• **PROBLEM**: Set the whole listing down again, word for word, with no pictures.

• **DATA SHOWN**:
────────────────────────────────────────

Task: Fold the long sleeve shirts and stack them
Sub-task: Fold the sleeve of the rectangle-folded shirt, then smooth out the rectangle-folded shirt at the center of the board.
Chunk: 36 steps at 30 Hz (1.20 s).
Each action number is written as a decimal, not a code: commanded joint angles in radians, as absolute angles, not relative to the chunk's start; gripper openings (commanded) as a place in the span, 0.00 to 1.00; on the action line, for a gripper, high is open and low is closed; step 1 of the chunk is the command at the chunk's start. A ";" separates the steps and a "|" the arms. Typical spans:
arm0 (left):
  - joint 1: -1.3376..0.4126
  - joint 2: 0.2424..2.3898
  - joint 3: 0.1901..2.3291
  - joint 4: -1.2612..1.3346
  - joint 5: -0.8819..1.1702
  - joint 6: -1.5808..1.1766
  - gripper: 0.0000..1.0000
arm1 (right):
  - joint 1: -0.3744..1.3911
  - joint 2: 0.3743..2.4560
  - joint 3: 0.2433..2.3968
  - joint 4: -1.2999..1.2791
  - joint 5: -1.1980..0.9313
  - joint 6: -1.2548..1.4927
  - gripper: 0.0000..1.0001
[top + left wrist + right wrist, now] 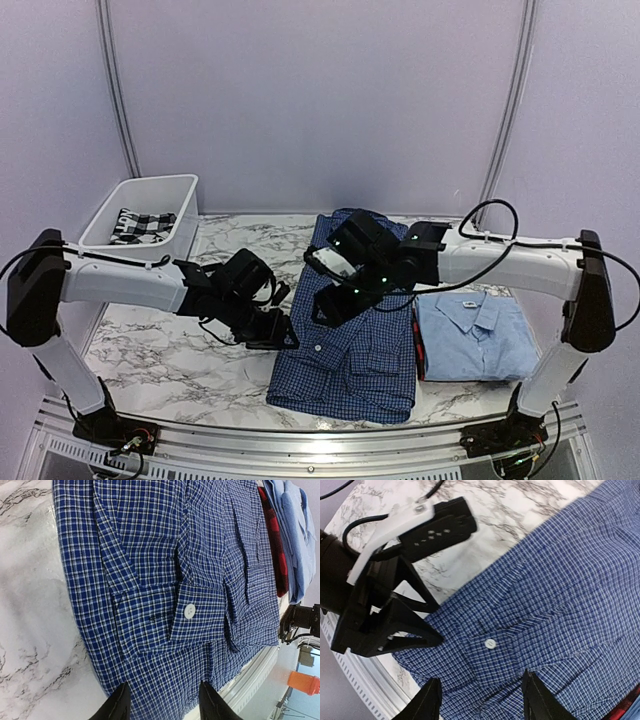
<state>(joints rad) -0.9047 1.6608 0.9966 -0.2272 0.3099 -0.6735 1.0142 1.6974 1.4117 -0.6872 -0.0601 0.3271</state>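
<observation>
The dark blue checked shirt (350,340) lies partly folded in the middle of the table, a sleeve cuff with a white button (189,611) laid across it. The light blue shirt (472,335) lies folded to its right. My left gripper (283,335) sits low at the dark shirt's left edge, open, with nothing between its fingers (120,706). My right gripper (330,300) hovers over the same shirt's left side, open and empty. In the right wrist view the cuff button (490,643) lies just ahead of that gripper (481,701), with the left gripper (395,625) close beside it.
A white bin (150,192) holding black-and-white checked cloth stands at the back left. A red-and-black cloth (274,545) shows under the light blue shirt's left edge. The table's metal front rail (320,445) runs just below the dark shirt's hem.
</observation>
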 commanded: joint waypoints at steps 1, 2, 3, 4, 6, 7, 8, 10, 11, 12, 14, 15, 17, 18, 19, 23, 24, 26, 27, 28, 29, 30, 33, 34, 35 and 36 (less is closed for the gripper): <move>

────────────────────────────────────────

• **RESULT**:
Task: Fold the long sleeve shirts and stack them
Sub-task: Fold the sleeve of the rectangle-folded shirt, then smooth out the rectangle-folded shirt at the center of the board.
Chunk: 36 steps at 30 Hz (1.20 s).
Each action number is written as a decimal, not a code: commanded joint angles in radians, as absolute angles, not relative to the chunk's start; gripper openings (commanded) as a place in the span, 0.00 to 1.00; on the action line, for a gripper, high is open and low is closed; step 1 of the chunk is the command at the chunk's start. A ";" separates the steps and a "|" the arms. Typical spans:
arm0 (left):
  - joint 1: -1.3376..0.4126
  - joint 2: 0.2424..2.3898
  - joint 3: 0.1901..2.3291
  - joint 4: -1.2612..1.3346
  - joint 5: -0.8819..1.1702
  - joint 6: -1.5808..1.1766
  - gripper: 0.0000..1.0000
arm1 (right):
  - joint 1: -0.3744..1.3911
  - joint 2: 0.3743..2.4560
  - joint 3: 0.2433..2.3968
  - joint 4: -1.2999..1.2791
  - joint 5: -1.1980..0.9313
  - joint 6: -1.2548..1.4927
  - gripper: 0.0000..1.0001
[top + left wrist + right wrist, now] 
<state>(joints rad) -0.9047 1.6608 0.9966 -0.2272 0.3099 -0.6735 1.0142 1.6974 1.4117 -0.6872 -0.0601 0.3271</state>
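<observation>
The dark blue checked shirt (350,340) lies partly folded in the middle of the table, a sleeve cuff with a white button (189,611) laid across it. The light blue shirt (472,335) lies folded to its right. My left gripper (283,335) sits low at the dark shirt's left edge, open, with nothing between its fingers (120,706). My right gripper (330,300) hovers over the same shirt's left side, open and empty. In the right wrist view the cuff button (490,643) lies just ahead of that gripper (481,701), with the left gripper (395,625) close beside it.
A white bin (150,192) holding black-and-white checked cloth stands at the back left. A red-and-black cloth (274,545) shows under the light blue shirt's left edge. The table's metal front rail (320,445) runs just below the dark shirt's hem.
</observation>
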 commanded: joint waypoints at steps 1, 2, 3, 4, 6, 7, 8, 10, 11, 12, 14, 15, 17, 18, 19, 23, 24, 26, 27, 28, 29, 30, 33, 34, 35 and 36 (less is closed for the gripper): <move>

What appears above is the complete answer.